Ariel se imaginó que tal vez la hormiga había sido real, al fin y al cabo, y que había saltado fuera de su vestido mientras ella corría. Pero el agua del embalse, sí no completamente clara, si estaba muy quieta. No había ninguna señal de movimiento bajo la superficie. Incluso la arena y la tierra que había removido al correr volvían a estar asentadas.
Se tranquilizó con un esfuerzo visible, volvió a cerrar los ojos y esperó.
Pronto estuvo razonablemente segura de que el insecto no había sido suficientemente real como para atacarla, pero continuó dentro del agua, para estar más segura. El agua le enviaba una especie de agujetas en el espinazo, pero ni siquiera esto podía obligarla a salir del embalse.
Wolruf se sentó pacientemente en la orilla.
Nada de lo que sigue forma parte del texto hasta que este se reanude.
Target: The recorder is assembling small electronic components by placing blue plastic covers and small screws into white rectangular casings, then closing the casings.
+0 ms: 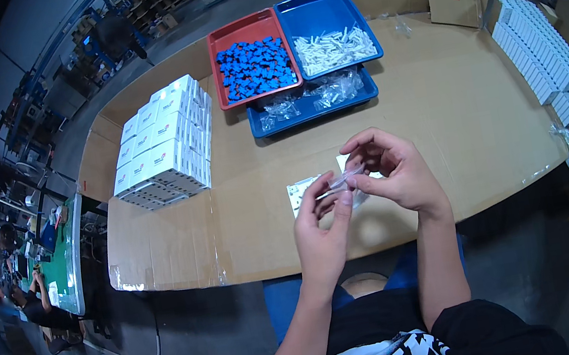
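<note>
Between my two hands, above the near part of the cardboard-covered table, is a small clear plastic bag (358,197). My left hand (321,228) pinches its left side between thumb and fingers. From the right, my right hand (395,170) grips its upper edge with thumb and forefinger, the other fingers curled. What the bag contains, if anything, is too small to make out. Under my hands lies a white printed box or card (296,192), partly covered by my left fingers. Another white piece (343,162) shows behind my right fingers.
Ahead stand a red tray (215,69) of blue plastic pieces and a blue tray (330,0) of white plugs. A lower blue tray (269,129) holds clear bags. White boxes are stacked at left (158,142) and right (542,55). Cardboard walls edge the table (459,141).
</note>
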A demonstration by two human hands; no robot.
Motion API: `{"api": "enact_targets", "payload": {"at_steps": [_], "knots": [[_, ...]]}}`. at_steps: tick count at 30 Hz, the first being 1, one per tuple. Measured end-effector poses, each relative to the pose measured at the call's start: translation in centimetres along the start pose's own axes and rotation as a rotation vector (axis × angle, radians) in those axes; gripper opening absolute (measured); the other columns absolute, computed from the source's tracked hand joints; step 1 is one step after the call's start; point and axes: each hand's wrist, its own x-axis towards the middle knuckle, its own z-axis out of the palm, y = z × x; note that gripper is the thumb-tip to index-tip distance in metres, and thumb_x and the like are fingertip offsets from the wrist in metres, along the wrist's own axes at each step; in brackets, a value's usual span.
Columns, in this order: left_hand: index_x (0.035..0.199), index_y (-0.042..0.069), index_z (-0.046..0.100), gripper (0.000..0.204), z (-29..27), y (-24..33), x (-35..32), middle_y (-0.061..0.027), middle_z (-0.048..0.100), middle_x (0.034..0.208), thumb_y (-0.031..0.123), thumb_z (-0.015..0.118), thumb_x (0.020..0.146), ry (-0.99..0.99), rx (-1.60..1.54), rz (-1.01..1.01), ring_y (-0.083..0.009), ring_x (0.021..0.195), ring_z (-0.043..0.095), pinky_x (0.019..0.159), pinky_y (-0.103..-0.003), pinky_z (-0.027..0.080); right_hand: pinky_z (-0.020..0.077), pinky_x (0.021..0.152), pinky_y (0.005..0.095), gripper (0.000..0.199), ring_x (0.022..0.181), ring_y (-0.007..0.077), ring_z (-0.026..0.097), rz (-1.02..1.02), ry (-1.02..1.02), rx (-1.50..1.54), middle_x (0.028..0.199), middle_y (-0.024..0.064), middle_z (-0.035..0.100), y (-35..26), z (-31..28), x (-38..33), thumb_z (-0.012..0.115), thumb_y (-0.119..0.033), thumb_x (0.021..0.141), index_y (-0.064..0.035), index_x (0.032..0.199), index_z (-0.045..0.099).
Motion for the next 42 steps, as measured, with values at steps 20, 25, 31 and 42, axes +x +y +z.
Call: {"api": "enact_targets", "payload": {"at_steps": [20,25,31,42], "knots": [[0.114,-0.004,0.068,0.017,-1.7,-0.5,0.5,-0.0086,0.072,0.106,0.007,0.067,0.101,0.093,-0.101,0.104,-0.0118,0.097,0.067,0.089,-0.027,0.053,0.0567,0.082,0.0242,0.011,0.091,0.0102,0.069,0.097,0.127,0.272,0.099,0.0071,0.073,3.2,1.9,-1.0,0.073,0.000,0.093,0.0027,0.104,0.070],[0.113,-0.004,0.068,0.016,-1.6,-1.2,0.5,-0.0085,0.072,0.106,0.006,0.068,0.101,0.073,-0.120,0.096,-0.0128,0.098,0.067,0.089,-0.027,0.053,0.0568,0.084,0.0246,0.011,0.091,0.0111,0.070,0.065,0.153,0.291,0.098,0.0075,0.073,3.4,1.8,-1.2,0.073,-0.001,0.094,0.0026,0.104,0.069],[0.112,-0.004,0.068,0.016,-1.3,-1.0,0.5,-0.0080,0.072,0.102,0.008,0.067,0.101,0.092,-0.116,0.076,-0.0121,0.096,0.067,0.089,-0.026,0.053,0.0569,0.083,0.0244,0.011,0.092,0.0114,0.070,0.072,0.153,0.329,0.097,0.0078,0.074,3.6,1.6,-1.1,0.072,-0.001,0.094,0.0026,0.104,0.069],[0.112,-0.004,0.068,0.016,-1.6,-0.8,0.3,-0.0078,0.071,0.102,0.008,0.066,0.102,0.139,-0.108,0.122,-0.0112,0.095,0.066,0.088,-0.026,0.052,0.0577,0.084,0.0255,0.010,0.093,0.0126,0.071,0.047,0.162,0.247,0.098,0.0084,0.074,3.4,2.7,-1.2,0.072,-0.003,0.096,0.0025,0.104,0.069]]}}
—¿Estar bien otra vez? —inquirió la alienígena.
—Creo que sí —fue la respuesta—. Tuve… tuve otra visión.
—Lo suponía.
—Creo que mi visitante ya se ha ido. Juzgo preferible considerar mis episodios en términos de visitantes. Así me resulta más fácil aceptarlos.
—Muy bien. ¿No querer salir del agua? Poder enfriarte.
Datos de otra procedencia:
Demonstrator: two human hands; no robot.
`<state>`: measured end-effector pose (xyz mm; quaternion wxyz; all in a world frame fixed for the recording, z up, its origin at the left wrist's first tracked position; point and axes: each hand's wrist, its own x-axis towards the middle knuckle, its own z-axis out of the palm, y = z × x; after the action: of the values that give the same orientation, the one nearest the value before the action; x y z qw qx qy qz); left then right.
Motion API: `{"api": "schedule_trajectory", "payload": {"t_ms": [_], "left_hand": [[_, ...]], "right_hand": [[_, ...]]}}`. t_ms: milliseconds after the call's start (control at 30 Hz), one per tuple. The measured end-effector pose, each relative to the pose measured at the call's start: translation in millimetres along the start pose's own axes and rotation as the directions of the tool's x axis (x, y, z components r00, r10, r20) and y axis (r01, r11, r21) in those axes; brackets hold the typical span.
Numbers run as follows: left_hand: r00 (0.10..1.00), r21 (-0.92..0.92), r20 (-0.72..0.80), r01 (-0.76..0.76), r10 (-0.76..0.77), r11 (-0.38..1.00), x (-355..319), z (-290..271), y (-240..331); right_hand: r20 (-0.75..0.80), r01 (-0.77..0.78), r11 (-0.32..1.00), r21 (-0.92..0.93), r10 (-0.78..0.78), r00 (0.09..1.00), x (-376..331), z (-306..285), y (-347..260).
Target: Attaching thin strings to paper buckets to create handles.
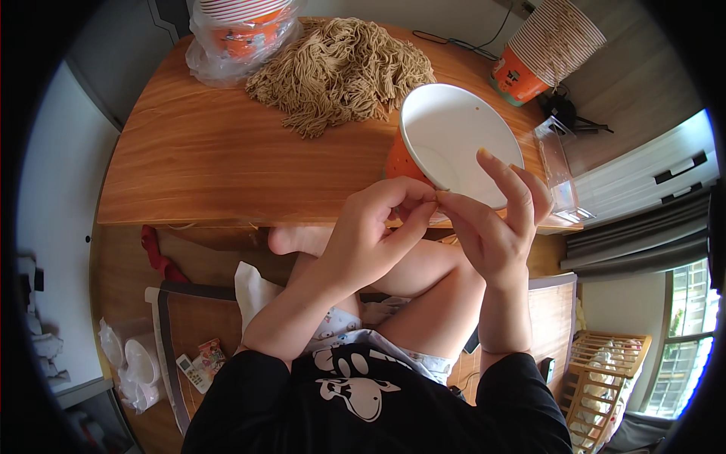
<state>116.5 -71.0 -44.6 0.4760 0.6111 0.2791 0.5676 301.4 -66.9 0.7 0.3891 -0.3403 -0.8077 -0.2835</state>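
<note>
A: Nearest you are your black shirt [355, 393] and bare legs [427, 287]; beyond them, where are your hands?

B: Both are raised at the near edge of the tabletop [204, 159]. Your left hand [378, 227] has its thumb and forefinger brought together, the other fingers curled. I can't tell whether anything thin lies in that pinch.

A: And your right hand [495, 231]?

B: Its thumb and forefinger come together right beside the left fingertips, while other fingers stand up and apart in front of the bucket [435, 129]. Again, whether it has hold of something is too small to tell.

A: So the bucket is just past your fingertips — orange outside, white inside, mouth facing you, a small dark spot on its inner wall.

B: Yes, and to its right you have a clear plastic box [561, 168]. Farther back, left of the bucket, lies a loose heap of tan strands [344, 72].

A: Farthest off?

B: A plastic-wrapped bucket stack [246, 38] on your left, and a tilted bucket stack [548, 53] on your right — both orange-sided.
</note>
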Motion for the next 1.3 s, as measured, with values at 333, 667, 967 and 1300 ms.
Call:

—No. Es como una rebeldía, hacer una cosa que los robots tal vez desaprobarían.
—Esperar yo contigo.
—Gracias. Sólo tardaré unos instantes. Por muy a salvo que esté mi mente quedándome aquí, no creo que mi cuerpo resista mucho este frío.
Algo la rozó. Ariel miró hacia abajo y vio que algo había agitado el fondo. Algo demasiado grande para ser una hormiga. Algo que era real.
—¿Qué es esto? —exclamó.
—¿El qué? —preguntó Wolruf.
Pero Ariel no tuvo ya coraje para responder. Le castañeteaban demasiado los dientes. Reuniendo todo su valor, que era poco, metió la cabeza dentro del agua esforzándose por mantener los ojos abiertos en el líquido elemento.
Un gran pedazo de metal yacía, medio enterrado, en el fondo del embalse. Las suaves corrientes lo habían extraído a medias de entre la arena, llevándolo hacia la orilla. Su rígida mano chocó contra la pierna de la muchacha.
¿Su mano?
Ariel, sin querer, inhaló cierta cantidad de agua por la nariz. Volvió a la superficie, escupiendo.
—¡Ariel! —gritó Wolruf—. ¿Qué pasar?
—¡Es un robot! ¡Hay un robot aquí abajo!
—¿Y qué hacer ahí? —inquirió la caninoide, dirigiéndose hacia el borde del agua.
—No lo sé. Creo que está muerto.
—¡Los robots no pueden morir!
—Tal vez éste sí. ¡Se parece a Lucius!